From the listing below, pull out every line where the string "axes" appears.

────────

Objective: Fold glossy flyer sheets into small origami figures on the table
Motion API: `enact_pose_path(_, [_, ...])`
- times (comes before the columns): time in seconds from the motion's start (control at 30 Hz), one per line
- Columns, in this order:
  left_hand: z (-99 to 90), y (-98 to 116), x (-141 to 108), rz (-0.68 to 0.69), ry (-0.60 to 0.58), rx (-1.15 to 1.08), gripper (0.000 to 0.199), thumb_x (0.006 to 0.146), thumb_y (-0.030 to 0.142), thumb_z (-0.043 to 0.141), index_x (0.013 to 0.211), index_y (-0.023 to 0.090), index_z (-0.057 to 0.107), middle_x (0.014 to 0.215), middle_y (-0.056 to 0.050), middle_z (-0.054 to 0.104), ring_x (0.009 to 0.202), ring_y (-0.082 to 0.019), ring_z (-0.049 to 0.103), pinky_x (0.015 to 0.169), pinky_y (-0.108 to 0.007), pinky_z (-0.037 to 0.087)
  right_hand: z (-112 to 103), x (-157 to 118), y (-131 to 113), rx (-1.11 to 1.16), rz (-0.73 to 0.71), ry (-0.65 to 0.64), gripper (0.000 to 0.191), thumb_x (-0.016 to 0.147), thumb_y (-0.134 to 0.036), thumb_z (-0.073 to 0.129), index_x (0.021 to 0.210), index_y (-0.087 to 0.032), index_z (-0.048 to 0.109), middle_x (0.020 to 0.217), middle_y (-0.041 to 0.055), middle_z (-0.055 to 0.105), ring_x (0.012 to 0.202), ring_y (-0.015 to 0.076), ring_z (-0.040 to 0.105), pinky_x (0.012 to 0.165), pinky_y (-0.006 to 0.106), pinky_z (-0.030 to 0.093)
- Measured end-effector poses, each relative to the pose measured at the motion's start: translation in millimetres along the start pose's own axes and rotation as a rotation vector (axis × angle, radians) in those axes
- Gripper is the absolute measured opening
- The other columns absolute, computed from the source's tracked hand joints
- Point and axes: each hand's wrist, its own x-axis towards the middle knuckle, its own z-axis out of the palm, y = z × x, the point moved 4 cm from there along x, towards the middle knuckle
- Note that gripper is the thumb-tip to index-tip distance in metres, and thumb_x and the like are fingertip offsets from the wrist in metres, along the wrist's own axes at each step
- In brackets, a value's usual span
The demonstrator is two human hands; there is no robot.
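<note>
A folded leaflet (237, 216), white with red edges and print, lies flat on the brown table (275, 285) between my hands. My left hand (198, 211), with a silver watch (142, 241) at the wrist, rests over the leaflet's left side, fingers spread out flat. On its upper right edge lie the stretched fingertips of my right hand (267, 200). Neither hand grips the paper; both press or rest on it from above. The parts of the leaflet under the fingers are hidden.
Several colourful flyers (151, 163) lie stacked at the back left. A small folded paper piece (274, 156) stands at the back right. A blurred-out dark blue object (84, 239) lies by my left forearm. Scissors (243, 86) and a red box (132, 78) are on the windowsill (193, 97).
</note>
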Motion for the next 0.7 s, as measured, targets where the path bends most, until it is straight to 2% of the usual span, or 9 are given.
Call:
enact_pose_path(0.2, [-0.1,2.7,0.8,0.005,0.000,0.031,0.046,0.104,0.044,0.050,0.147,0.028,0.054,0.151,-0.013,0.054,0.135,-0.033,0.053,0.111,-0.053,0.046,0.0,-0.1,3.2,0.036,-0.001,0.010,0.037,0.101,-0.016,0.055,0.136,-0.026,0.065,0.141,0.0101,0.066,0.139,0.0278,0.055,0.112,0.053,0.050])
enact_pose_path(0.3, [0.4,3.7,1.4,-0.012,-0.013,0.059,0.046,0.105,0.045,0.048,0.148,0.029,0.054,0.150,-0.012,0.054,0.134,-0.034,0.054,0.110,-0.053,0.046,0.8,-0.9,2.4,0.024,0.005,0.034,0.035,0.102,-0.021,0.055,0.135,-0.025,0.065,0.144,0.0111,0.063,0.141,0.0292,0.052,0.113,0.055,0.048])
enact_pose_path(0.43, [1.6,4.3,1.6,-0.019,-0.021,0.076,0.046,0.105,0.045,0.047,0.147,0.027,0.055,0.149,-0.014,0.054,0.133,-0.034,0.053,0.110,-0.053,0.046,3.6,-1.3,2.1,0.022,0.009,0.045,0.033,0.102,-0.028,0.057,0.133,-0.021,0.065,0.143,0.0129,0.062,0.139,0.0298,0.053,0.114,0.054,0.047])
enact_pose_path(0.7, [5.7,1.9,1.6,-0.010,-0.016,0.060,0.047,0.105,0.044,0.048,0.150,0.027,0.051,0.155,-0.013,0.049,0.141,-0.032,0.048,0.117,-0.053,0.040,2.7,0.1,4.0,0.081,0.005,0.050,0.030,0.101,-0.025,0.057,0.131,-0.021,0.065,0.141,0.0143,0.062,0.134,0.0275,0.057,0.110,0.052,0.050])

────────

▸ Solution
- Measured end-effector poses, each relative to the pose measured at the motion's start: translation in millimetres along the start pose's own axes and rotation as a rotation vector (axis × angle, radians) in those axes
- Point and axes: each hand's wrist, its own x-axis towards the middle knuckle, its own z-axis out of the palm, y = z × x, the point moved 4 cm from there along x, towards the middle knuckle
- Note that gripper is the thumb-tip to index-tip distance in metres, and thumb_x and the like are fingertip offsets from the wrist in metres, along the wrist's own axes at each step

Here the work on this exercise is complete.